• **Your goal**:
Would you please set down the data again exactly as given, excluding the pictures?
+===+
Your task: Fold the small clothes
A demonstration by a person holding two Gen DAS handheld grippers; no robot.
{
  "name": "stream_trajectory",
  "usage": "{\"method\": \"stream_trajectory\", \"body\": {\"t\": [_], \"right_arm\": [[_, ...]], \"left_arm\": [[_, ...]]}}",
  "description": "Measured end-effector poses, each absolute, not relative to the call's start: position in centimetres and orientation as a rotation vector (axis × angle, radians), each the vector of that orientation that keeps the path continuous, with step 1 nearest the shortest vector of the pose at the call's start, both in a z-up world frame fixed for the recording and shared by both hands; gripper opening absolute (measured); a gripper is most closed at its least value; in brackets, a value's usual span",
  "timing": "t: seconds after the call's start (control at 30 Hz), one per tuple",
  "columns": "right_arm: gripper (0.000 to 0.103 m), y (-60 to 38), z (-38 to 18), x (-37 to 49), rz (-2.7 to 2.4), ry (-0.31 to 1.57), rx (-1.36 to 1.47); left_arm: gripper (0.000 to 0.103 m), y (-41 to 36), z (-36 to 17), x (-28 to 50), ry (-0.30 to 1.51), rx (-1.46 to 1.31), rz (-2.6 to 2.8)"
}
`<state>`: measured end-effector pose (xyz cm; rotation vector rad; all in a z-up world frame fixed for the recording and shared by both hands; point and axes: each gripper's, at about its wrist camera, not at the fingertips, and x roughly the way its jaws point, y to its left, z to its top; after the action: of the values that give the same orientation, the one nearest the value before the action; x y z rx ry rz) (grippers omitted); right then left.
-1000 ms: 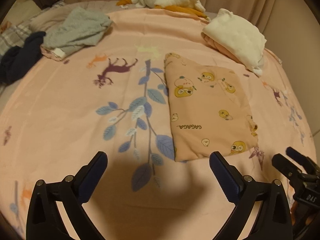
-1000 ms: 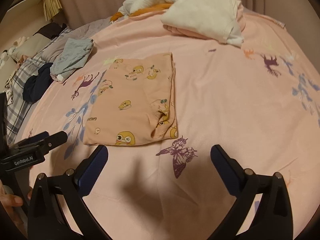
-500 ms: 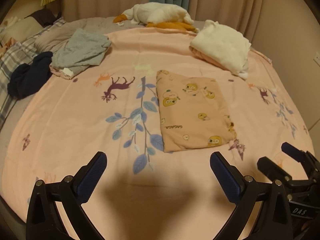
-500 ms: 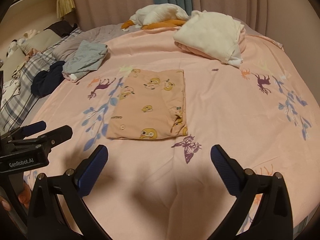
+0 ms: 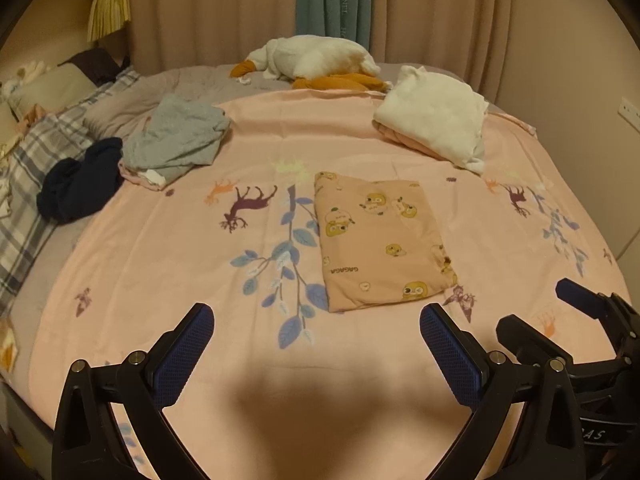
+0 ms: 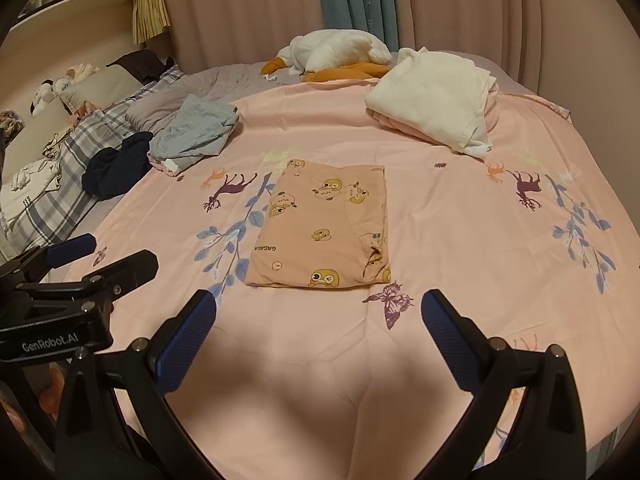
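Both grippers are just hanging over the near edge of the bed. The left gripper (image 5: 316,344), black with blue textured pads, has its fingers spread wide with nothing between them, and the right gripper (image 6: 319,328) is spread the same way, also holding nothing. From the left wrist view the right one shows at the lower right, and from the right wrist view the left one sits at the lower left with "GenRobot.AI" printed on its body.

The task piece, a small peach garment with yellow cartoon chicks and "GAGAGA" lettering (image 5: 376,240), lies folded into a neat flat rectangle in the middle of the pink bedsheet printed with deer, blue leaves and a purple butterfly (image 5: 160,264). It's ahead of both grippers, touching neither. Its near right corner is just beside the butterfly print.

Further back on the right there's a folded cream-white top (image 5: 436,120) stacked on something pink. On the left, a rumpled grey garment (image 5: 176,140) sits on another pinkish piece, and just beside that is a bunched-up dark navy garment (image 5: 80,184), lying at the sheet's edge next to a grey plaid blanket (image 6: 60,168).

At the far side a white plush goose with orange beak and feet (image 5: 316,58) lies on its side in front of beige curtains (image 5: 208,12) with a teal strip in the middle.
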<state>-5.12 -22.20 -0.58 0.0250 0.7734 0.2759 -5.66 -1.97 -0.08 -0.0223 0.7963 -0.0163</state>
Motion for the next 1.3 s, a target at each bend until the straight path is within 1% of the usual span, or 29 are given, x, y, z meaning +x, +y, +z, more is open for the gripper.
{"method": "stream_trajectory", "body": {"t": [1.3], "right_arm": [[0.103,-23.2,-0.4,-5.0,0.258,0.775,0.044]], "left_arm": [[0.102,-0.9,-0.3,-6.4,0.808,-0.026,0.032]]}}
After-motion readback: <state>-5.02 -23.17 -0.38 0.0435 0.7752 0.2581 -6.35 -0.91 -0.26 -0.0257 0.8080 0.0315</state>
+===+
• **Output for this task**:
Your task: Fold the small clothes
A demonstration by a person holding two Gen DAS handheld grippers; no robot.
{
  "name": "stream_trajectory",
  "usage": "{\"method\": \"stream_trajectory\", \"body\": {\"t\": [_], \"right_arm\": [[_, ...]], \"left_arm\": [[_, ...]]}}",
  "description": "Measured end-effector poses, each absolute, not relative to the call's start: position in centimetres and orientation as a rotation vector (axis × angle, radians), each the vector of that orientation that keeps the path continuous, with step 1 nearest the shortest vector of the pose at the call's start, both in a z-up world frame fixed for the recording and shared by both hands; gripper opening absolute (measured); a gripper is most closed at its least value; in brackets, a value's usual span",
  "timing": "t: seconds after the call's start (control at 30 Hz), one per tuple",
  "columns": "right_arm: gripper (0.000 to 0.103 m), y (-60 to 38), z (-38 to 18), x (-37 to 49), rz (-2.7 to 2.4), ry (-0.31 to 1.57), rx (-1.36 to 1.47); left_arm: gripper (0.000 to 0.103 m), y (-41 to 36), z (-36 to 17), x (-28 to 50), ry (-0.30 to 1.51), rx (-1.46 to 1.31), rz (-2.6 to 2.8)"
}
`<state>`: measured end-effector pose (xyz cm; rotation vector rad; all in a z-up world frame fixed for the recording and shared by both hands; point and axes: each gripper's, at about its wrist camera, not at the fingertips, and x roughly the way its jaws point, y to its left, z to its top; after the action: of the values that give the same orientation, the one nearest the value before the action; x y z rx ry rz) (grippers omitted); right then left.
-1000 ms: 
-1000 ms: 
-500 ms: 
-500 ms: 
+0 ms: 
+0 ms: 
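Both grippers are just hanging over the near edge of the bed. The left gripper (image 5: 316,344), black with blue textured pads, has its fingers spread wide with nothing between them, and the right gripper (image 6: 319,328) is spread the same way, also holding nothing. From the left wrist view the right one shows at the lower right, and from the right wrist view the left one sits at the lower left with "GenRobot.AI" printed on its body.

The task piece, a small peach garment with yellow cartoon chicks and "GAGAGA" lettering (image 5: 376,240), lies folded into a neat flat rectangle in the middle of the pink bedsheet printed with deer, blue leaves and a purple butterfly (image 5: 160,264). It's ahead of both grippers, touching neither. Its near right corner is just beside the butterfly print.

Further back on the right there's a folded cream-white top (image 5: 436,120) stacked on something pink. On the left, a rumpled grey garment (image 5: 176,140) sits on another pinkish piece, and just beside that is a bunched-up dark navy garment (image 5: 80,184), lying at the sheet's edge next to a grey plaid blanket (image 6: 60,168).

At the far side a white plush goose with orange beak and feet (image 5: 316,58) lies on its side in front of beige curtains (image 5: 208,12) with a teal strip in the middle.
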<state>-5.12 -22.20 -0.58 0.0250 0.7734 0.2759 -5.66 -1.97 -0.08 -0.0223 0.7963 -0.0163</state>
Motion for the next 1.3 s, a target at each bend until the straight path is within 1% of the usual span, or 29 are given, x, y, z meaning +x, +y, +z, more is open for the gripper.
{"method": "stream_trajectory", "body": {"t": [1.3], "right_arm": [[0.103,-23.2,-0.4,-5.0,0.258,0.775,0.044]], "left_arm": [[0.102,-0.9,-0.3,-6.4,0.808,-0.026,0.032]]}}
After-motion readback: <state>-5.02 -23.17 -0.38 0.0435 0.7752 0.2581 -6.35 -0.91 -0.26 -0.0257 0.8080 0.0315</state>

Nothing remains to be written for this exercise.